# Rebuilding System After Pkg Autoremove Obliterated It



## ThothK (Jul 20, 2019)

Hiya,

Like a fool I ran pkg autoremove -y. As a result many of the programs I use day to day are broken somehow. In the case of one ('digikam') the actual program was removed which is a surprise because I explicitly installed it with pkg. 
My understanding is that programs that I explicitly install with pkg install will not be removed. 

My question is "is there a way to undo the effects of pkg autoremove"?






The attached image should show:
- The version of FreeBSD I use.
- The output of 'which digikam' (nothing).
- List of the log file that was created when I installed digikam using pkg install
- The first several lines of the log file.

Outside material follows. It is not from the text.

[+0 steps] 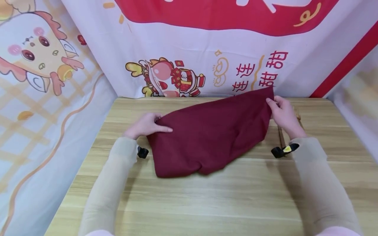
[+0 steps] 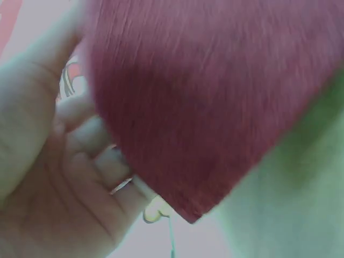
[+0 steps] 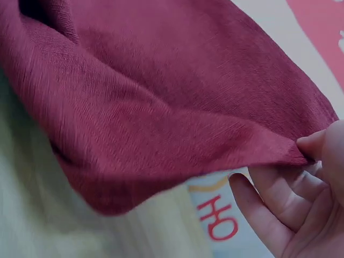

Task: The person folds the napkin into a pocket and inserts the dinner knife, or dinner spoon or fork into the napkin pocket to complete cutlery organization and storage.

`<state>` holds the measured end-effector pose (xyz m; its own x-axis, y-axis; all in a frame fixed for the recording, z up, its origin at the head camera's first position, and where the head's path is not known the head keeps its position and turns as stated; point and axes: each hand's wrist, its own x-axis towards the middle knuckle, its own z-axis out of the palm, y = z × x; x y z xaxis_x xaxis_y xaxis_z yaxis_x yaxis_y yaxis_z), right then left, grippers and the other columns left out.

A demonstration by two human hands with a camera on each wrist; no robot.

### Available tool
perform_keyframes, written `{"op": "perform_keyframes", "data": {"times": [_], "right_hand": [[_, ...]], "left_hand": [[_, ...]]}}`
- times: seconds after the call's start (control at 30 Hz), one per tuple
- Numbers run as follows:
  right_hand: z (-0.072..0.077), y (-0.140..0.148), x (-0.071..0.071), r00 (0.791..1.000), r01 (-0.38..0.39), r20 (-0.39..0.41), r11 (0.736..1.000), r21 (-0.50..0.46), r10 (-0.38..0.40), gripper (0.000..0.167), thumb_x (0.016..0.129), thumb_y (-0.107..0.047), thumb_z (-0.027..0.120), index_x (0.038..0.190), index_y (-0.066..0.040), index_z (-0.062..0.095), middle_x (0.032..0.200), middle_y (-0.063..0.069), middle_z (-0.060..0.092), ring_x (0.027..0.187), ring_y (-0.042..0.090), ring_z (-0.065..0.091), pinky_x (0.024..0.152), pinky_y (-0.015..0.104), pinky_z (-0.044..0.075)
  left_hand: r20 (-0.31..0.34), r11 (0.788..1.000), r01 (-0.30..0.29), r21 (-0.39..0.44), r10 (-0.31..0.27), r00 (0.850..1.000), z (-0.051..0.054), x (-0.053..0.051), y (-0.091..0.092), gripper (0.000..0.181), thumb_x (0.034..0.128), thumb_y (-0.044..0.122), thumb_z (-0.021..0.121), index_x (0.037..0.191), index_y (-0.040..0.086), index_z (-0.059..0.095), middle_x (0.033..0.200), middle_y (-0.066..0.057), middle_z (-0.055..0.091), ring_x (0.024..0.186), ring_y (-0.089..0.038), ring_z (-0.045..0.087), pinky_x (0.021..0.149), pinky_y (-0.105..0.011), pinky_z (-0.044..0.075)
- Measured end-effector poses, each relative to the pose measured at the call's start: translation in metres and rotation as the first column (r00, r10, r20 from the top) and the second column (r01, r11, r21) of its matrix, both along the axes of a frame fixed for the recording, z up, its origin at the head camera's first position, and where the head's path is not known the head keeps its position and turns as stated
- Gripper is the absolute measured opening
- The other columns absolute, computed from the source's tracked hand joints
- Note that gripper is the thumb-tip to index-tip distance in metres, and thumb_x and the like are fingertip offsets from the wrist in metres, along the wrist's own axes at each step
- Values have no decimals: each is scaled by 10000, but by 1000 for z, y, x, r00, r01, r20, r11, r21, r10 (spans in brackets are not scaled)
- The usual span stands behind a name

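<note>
A dark red cloth (image 1: 203,134) hangs between both hands above the wooden table, its lower edge drooping in loose folds. At its upper left edge my left hand (image 1: 149,124) grips it, thumb over the front and fingers behind. In the left wrist view the cloth (image 2: 215,97) covers the fingertips of that hand (image 2: 70,177). My right hand (image 1: 284,114) pinches the cloth near its upper right corner, which stands higher than the left side. The right wrist view shows the thumb and fingers of the hand (image 3: 301,199) closing on the edge of the cloth (image 3: 177,134).
Behind my right hand, a thin brown wooden object (image 1: 281,136) lies on the table (image 1: 189,203), partly hidden. A printed white and red curtain (image 1: 183,42) rises at the table's back edge. Another patterned sheet (image 1: 44,131) hangs along the left side.
</note>
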<state>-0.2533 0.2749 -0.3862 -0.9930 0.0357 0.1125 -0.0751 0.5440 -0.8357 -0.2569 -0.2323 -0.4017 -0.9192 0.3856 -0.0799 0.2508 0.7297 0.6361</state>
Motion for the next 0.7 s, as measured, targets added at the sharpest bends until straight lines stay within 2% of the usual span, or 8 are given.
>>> {"op": "perform_keyframes", "data": {"times": [0.17, 0.3, 0.37, 0.43, 0.5, 0.57, 0.63, 0.7], "right_hand": [[-10, 10, 1, 1000, 2, 14, 1000, -10, -2, 425, 1076, -318, 508, 1257, 46, 634, 893, -19, 671, 650, 35, 641, 618, 233, 562], [-10, 13, 0, 1000, 24, 2, 999, -23, -24, 391, 1068, -280, 538, 1257, 47, 637, 887, -73, 670, 656, 9, 647, 628, 206, 564], [-9, 13, -2, 999, 32, -20, 999, -31, -33, 375, 1063, -278, 549, 1236, 40, 646, 881, -114, 670, 679, 0, 644, 644, 205, 568], [-7, 12, -4, 998, 41, -49, 998, -56, -43, 354, 1056, -259, 567, 1216, 45, 651, 882, -139, 673, 701, 1, 646, 662, 215, 575], [-4, 11, -4, 995, 44, -86, 995, -95, -52, 323, 1043, -223, 593, 1198, 52, 663, 889, -145, 681, 709, 11, 647, 665, 213, 576], [1, 11, -2, 991, 44, -122, 990, -134, -60, 300, 1022, -186, 629, 1193, 55, 682, 902, -148, 695, 706, 23, 658, 661, 205, 573], [9, 12, 5, 989, 36, -136, 985, -166, -59, 270, 998, -167, 670, 1176, 31, 711, 899, -157, 710, 700, 35, 675, 660, 191, 568], [19, 17, 15, 991, 4, -132, 982, -189, -29, 249, 983, -145, 691, 1175, 8, 732, 911, -149, 730, 713, 55, 696, 673, 188, 568]], "left_hand": [[48, 999, -1, -37, 3, 999, -10, 5, -12, 246, 850, 226, 857, 984, 52, 747, 864, -40, 689, 784, -199, 576, 716, -339, 468], [-105, 994, -108, -6, 107, 989, -11, 2, -18, 180, 889, 122, 807, 1027, 13, 766, 936, -101, 732, 801, -237, 647, 715, -355, 517], [-232, 982, -185, 47, 191, 954, -8, -2, -19, 155, 900, 111, 793, 1014, 9, 769, 936, -124, 736, 782, -254, 668, 685, -339, 529], [-344, 960, -251, 122, 278, 897, -2, -5, -20, 147, 901, 110, 790, 1009, 11, 776, 931, -135, 742, 777, -264, 685, 675, -310, 528], [-404, 936, -286, 204, 346, 847, 6, -5, -21, 148, 901, 128, 795, 1004, 22, 787, 929, -127, 749, 783, -247, 694, 675, -267, 519], [-427, 923, -286, 257, 375, 823, 16, -1, -22, 165, 899, 162, 805, 1003, 34, 797, 935, -113, 756, 810, -200, 689, 694, -219, 498], [-403, 922, -254, 292, 360, 842, 29, 8, -25, 187, 899, 188, 812, 1012, 40, 802, 953, -95, 759, 837, -145, 673, 711, -192, 486], [-368, 928, -205, 312, 316, 874, 41, 22, -30, 194, 902, 201, 812, 1025, 51, 808, 971, -66, 764, 866, -96, 664, 719, -178, 484]]}}
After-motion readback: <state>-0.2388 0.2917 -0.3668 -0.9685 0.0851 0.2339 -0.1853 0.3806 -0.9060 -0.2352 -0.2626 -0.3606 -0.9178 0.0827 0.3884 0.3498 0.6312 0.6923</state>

There are other programs that were removed that I explicitly installed with pkg install. I am still working my way through the items.

At any rate, is there a shortcut or do I have to manually reinstall everything? I ask because I encountered one package that failed because of a version difference and one that reports an undefined symbol.



=thoth=


----------



## rigoletto@ (Jul 20, 2019)

pkg-autoremove will just remove orphaned packages (aka automatic installed), and so that will not touch anything you installed or anything that some other installed package depends on. Thus, it looks like your installation is somehow messed or the dependencies of some package changed a lot - eventually a meta port.

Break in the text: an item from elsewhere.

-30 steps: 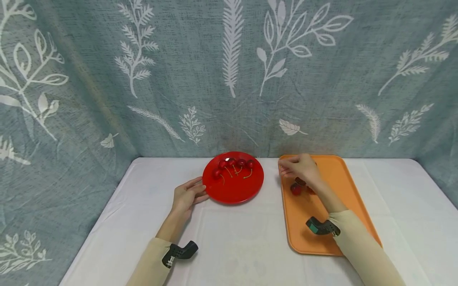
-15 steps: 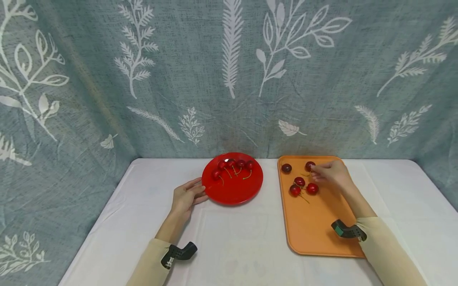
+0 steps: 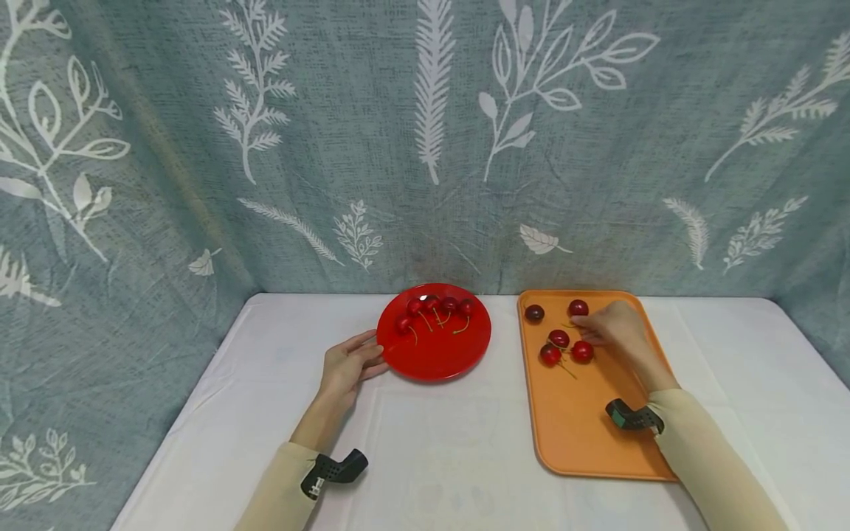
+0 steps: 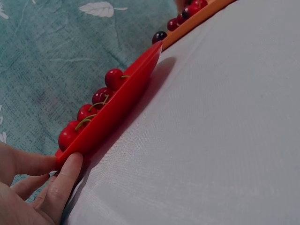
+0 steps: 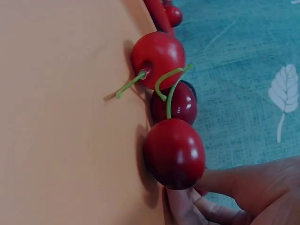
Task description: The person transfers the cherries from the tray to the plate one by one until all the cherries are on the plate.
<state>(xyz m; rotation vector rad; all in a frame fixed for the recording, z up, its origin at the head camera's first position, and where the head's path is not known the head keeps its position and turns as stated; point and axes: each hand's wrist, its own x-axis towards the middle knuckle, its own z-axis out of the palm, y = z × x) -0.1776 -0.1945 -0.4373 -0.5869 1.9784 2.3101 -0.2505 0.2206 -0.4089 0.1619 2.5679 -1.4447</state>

I advise you to run `pkg check -Bsd` to find out if there is something broken, then `pkg prime-list > pkglist` to get the list of your origins (the packages you installed directly) in a file, have a look on it and remove anything you don't want as an origin file (something which should be only a dependence if anything). You can also add some packages you think is missing or you want to installed anyway (as a origin package).

Then, run `pkg del -fa` to remove all installed  packages, followed by `pkg ins `cat pkglist`` to install the packages of your list again.

This should put everything in order (if there is something messed), and better to do it logged as root because after all packages be removed you will not have sudo/doas anymore.  

*[EDIT]*

For KDE you probably want to install it using some meta ports like: x11/plasma5-plasma, x11/kde-baseapps etc.

You can use `pkg info [-a]` to get information of installed packages.


----------



## tingo (Jul 21, 2019)

Of course, it is always best to do a dry run first, like so `# pkg autoremove -n`. Then you can see whatever packages it wants to remove before something bad happens.


----------



## Phishfry (Jul 22, 2019)

rigoletto@ said:


> Then, run  pkg del -fa to remove all installed packages, followed by  pkg ins `cat pkglist` to install the packages of your list again.


Probably should run `pkg clean` in between these right?? Clear the pkg cache just in case.
I have never seen these type troubles.

This is a nice trick installing packages from a list. I know I needed this before and failed.


rigoletto@ said:


> pkg install `cat pkglist`


I grabbed my list this way but it does include versions.
`pkg leaf > build.list`
I believe `pkg` will take the arguments with the versions included.

`pkg prime-list` does make it easier to reuse the list.


----------



## rigoletto@ (Jul 22, 2019)

Phishfry said:


> Probably should run `pkg clean` in between these right?? Clear the pkg cache just in case.
> I have never seen these type troubles.
> 
> This is a nice trick installing packages from a list. I know I needed this before and failed.



Yes, not a bad idea in between to run `pkg clean`.


----------